Alternative .csv reader

maintenance
rstan

#21

Lol, this is c++ that’s too messy at the moment to be a PR… this thread was me fishing to see if Ben thought the complexity of some (cleaned up) c++ might be worth the potential speed up in reading cmdstan .csv files in rstan. I think the answer was they thought they could make the current R code faster so I didn’t pursue it.

The code is under ‘github.com/sakrejda/stannis’ under ‘inst/include/zoom*’ and if you install that package you can run it with ‘stannis:::read_cmdstan_csv()’.

Next chance I get to update it I’m going too refactor the abundant typedefs into classes and add an intermediate binary serialization step so that you can access individual parameters without loading the entire sample into memory.


#22

The peak memory usage in R isn’t a very reliable measure for how much memory is required, since it depends on how frequently garbage collection is being done. With my CSV speedups, it did not change peak memory usage much in an unconstrained setting, but it was actually able to run with less available memory (tested by using ulimit to cap memory).

The new code is faster, but not as fast as your code. There is definitely room to speed up the CSV reading still, but also some of the performance difference is the extra work that read_stan_csv does in creating the stanfit object, so I don’t think it would be a 3x speedup.

I looked briefly at extending Rstan to allow for this sort of backend. You could make the entire sample data frame a memory mapped matrix that is stored on disk, and then you wouldn’t have to load anything into memory until it is needed by downstream analysis. The OS can handle loading the relevant pages from disk into memory. So you could process very large stanfit objects with minimal memory overhead.

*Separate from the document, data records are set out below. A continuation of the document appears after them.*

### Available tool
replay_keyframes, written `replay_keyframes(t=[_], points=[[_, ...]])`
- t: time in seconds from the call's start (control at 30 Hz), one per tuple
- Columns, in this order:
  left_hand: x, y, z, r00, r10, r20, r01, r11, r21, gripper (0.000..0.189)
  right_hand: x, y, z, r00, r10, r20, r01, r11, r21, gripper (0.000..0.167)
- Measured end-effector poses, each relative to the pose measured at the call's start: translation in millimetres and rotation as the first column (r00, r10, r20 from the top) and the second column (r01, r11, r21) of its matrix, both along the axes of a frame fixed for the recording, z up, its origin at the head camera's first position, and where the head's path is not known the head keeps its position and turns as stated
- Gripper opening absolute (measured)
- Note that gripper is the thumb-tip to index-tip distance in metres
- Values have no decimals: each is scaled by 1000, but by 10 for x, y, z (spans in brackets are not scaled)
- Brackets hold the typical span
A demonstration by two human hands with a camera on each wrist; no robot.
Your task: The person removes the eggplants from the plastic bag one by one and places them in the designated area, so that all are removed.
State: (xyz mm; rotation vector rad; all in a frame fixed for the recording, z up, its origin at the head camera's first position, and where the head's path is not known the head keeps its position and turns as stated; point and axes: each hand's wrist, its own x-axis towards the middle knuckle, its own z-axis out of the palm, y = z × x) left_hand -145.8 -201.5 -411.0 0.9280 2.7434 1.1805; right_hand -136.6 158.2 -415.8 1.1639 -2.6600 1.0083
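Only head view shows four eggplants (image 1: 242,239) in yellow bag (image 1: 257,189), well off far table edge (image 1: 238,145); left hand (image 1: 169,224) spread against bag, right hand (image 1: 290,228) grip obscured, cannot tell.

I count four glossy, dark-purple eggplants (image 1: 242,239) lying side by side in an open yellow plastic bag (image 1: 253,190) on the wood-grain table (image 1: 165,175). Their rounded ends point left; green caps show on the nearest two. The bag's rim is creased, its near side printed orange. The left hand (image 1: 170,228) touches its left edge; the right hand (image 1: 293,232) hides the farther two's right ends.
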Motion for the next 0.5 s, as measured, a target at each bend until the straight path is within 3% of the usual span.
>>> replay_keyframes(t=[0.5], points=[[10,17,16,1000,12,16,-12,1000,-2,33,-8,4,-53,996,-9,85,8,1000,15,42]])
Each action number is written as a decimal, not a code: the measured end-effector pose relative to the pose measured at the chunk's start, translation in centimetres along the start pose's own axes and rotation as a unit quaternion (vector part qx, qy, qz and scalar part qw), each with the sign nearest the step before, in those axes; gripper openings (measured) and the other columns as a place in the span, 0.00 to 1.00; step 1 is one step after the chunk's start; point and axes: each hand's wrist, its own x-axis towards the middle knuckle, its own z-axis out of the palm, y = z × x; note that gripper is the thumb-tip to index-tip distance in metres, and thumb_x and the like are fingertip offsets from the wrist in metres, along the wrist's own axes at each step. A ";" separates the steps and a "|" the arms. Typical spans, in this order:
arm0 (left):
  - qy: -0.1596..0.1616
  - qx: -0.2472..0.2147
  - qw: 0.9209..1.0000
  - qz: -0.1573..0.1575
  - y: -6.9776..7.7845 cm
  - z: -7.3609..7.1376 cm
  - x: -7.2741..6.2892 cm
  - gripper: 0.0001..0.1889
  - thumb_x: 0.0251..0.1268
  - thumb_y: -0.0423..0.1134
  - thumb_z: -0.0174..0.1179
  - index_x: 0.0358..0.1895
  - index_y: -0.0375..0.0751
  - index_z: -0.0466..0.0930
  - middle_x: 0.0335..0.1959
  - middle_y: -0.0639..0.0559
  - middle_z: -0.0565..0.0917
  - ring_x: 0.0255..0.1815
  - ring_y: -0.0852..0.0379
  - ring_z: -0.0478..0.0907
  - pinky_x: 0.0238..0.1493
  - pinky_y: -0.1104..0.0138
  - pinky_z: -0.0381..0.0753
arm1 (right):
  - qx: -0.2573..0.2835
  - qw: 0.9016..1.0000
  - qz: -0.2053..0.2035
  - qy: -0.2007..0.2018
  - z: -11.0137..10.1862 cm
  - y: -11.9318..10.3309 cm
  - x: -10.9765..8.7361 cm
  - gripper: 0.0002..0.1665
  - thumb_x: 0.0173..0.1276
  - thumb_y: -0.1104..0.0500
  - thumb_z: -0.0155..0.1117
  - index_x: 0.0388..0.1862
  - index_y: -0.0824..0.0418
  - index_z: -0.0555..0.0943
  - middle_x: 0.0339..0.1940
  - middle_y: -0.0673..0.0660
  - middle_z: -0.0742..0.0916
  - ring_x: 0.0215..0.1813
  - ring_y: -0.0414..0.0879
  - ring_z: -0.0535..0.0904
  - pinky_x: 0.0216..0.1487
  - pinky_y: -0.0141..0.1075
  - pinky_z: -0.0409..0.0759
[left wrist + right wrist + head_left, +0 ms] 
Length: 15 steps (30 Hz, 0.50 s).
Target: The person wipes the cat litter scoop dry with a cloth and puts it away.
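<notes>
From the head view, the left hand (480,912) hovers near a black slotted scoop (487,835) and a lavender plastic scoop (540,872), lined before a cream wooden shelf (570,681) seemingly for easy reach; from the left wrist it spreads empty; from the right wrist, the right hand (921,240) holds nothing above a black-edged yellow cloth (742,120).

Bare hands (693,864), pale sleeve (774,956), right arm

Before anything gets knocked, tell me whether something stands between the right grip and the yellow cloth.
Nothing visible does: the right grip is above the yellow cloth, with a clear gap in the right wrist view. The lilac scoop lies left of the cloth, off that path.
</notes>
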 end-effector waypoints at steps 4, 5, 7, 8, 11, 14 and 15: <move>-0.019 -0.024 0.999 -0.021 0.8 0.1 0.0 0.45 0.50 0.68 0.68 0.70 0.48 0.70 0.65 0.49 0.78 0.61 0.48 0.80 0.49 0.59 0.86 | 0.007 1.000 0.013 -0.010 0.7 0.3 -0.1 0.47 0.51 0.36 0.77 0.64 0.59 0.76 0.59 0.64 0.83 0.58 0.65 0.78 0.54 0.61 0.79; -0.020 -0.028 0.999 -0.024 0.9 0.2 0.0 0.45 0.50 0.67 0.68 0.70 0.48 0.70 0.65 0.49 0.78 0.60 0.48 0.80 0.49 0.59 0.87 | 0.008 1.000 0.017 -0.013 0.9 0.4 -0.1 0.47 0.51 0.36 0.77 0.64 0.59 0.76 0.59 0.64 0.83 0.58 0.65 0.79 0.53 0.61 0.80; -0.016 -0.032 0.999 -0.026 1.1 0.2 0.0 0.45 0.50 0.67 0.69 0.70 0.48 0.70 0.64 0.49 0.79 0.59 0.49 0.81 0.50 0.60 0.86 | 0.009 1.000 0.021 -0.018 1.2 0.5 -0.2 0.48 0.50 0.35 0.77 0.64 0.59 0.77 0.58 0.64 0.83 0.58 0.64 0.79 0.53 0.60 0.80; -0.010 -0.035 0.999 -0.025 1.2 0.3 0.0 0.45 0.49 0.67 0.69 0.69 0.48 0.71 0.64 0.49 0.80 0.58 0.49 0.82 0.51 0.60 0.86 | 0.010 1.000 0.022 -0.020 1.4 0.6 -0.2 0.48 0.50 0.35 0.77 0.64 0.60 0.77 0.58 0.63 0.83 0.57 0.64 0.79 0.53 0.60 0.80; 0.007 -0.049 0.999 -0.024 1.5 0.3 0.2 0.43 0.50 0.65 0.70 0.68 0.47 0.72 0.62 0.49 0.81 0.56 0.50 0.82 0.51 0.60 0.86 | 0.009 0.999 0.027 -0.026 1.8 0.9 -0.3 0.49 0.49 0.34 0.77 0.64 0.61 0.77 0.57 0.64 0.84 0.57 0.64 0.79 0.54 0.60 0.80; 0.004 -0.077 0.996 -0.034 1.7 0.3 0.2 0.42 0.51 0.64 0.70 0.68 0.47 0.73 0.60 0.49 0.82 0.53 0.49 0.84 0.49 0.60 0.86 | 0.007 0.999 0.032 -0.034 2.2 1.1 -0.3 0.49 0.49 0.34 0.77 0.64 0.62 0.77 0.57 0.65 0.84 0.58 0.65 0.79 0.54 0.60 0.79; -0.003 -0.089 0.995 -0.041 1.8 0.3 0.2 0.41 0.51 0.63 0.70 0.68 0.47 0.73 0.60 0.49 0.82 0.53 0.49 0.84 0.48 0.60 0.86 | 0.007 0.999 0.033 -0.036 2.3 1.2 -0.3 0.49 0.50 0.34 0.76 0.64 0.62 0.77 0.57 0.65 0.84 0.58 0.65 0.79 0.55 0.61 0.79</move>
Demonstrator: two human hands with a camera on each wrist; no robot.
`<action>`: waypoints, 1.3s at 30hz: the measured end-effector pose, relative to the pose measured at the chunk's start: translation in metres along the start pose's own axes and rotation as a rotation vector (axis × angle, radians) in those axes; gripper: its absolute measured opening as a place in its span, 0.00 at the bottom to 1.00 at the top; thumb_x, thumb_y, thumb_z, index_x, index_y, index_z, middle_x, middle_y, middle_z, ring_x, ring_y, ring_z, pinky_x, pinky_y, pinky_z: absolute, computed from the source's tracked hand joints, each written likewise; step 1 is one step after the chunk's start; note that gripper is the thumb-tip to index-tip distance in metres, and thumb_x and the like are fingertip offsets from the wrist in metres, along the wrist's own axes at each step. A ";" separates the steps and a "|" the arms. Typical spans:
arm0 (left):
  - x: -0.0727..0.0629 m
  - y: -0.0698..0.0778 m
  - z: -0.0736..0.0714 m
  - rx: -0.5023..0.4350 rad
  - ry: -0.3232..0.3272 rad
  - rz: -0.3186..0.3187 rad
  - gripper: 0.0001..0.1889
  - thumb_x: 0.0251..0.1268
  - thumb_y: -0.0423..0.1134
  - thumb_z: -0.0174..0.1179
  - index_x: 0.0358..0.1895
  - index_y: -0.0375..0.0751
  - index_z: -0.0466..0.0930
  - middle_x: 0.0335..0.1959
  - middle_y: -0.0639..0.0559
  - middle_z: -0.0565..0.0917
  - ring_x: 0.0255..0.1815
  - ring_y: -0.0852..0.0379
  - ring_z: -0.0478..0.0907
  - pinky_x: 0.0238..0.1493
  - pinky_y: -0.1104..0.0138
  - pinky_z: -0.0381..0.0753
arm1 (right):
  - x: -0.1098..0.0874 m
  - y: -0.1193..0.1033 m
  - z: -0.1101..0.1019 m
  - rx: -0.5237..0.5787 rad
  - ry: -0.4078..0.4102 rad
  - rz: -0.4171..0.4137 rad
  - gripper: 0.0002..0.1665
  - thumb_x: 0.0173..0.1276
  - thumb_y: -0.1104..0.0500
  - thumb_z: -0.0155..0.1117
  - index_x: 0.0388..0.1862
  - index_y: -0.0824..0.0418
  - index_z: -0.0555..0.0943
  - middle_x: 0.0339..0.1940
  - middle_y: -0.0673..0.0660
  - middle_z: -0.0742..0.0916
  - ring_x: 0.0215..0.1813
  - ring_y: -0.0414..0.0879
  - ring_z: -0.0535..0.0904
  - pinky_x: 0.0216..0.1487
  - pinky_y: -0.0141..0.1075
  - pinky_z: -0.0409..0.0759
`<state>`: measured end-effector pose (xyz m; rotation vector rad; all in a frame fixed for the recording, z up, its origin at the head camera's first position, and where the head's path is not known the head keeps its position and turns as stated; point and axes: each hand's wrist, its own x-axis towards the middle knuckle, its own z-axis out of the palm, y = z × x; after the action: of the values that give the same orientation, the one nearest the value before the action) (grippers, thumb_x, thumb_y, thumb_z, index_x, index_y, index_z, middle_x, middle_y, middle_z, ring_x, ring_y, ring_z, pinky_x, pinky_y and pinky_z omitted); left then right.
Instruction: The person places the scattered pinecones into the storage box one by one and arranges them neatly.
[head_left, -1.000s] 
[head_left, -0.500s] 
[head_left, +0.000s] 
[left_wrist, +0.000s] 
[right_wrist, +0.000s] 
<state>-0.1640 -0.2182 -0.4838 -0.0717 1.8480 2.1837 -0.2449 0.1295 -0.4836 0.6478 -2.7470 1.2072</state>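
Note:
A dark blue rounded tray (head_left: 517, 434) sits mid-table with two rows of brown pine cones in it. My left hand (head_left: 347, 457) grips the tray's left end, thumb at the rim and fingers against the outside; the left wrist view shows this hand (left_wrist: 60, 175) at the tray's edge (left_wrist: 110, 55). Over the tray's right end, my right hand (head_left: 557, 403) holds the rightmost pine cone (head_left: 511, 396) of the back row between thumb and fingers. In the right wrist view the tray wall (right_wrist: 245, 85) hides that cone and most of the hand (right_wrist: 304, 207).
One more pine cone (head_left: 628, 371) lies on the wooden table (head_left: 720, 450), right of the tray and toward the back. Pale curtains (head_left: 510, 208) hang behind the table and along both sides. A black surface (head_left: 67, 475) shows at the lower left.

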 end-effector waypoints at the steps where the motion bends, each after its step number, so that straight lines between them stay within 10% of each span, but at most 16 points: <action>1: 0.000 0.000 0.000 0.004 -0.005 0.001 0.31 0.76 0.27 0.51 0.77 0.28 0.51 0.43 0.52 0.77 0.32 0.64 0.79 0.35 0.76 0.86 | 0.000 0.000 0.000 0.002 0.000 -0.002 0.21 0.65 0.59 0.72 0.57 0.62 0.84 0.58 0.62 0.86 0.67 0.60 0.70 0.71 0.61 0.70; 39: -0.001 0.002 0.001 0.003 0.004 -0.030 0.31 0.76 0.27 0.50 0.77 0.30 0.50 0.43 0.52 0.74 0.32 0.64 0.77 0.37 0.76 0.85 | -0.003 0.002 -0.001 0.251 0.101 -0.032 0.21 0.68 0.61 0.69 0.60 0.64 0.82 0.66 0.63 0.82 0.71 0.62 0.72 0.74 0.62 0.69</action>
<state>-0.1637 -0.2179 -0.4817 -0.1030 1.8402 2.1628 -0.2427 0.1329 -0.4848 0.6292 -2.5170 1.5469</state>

Unfortunately, the mmap package in R didn’t seem to support creating multiple vectors indexing into different points in a single large mmap object, so it was going to require rather extensive changes to the either the rstan or mmap package to support this.


#23

What else does rstan do? My output is reshaped to be identical (per-parameter arrays with equivalent dimensions to rstan). It’s not also calculating r-hats or something (?)

boost::iostreams looks like it makes this relatively painless so was going to go that route.


#24

Yeah, that’s worth doing but I’ll wait till the Ubuntu I’m on decided to update to the new R since there are supposedly speedups coming :)


#25

It’s not calculating \hat r, but it does a bunch of string munging on the parameter names that seemed to take up a fare amount of time. I don’t remember all the details, but you can see the slow steps using the R profiling tools.

I’m not familiar with boost::iostreams. It may be the same as the mmap format - which is just the raw binary representation of the floats. The cool thing about mmap is that the OS can manage the memory overhead, and modern OSs are really good at this. When the data is needed, the OS loads the page into memory, and if memory is needed by R or another process, the page gets removed from memory.

Compared to writing out to files with streams, I think it would be comparable in the initial loading of the CSV, but it could be cleaner when loading and working on the saved object, since you wouldn’t need to specify in advance which parameters to load - they would just be pulled into memory on demand. I think it can also be made a little cleaner this way because you can have one big disk object for the whole model, rather than a separate file for each parameter.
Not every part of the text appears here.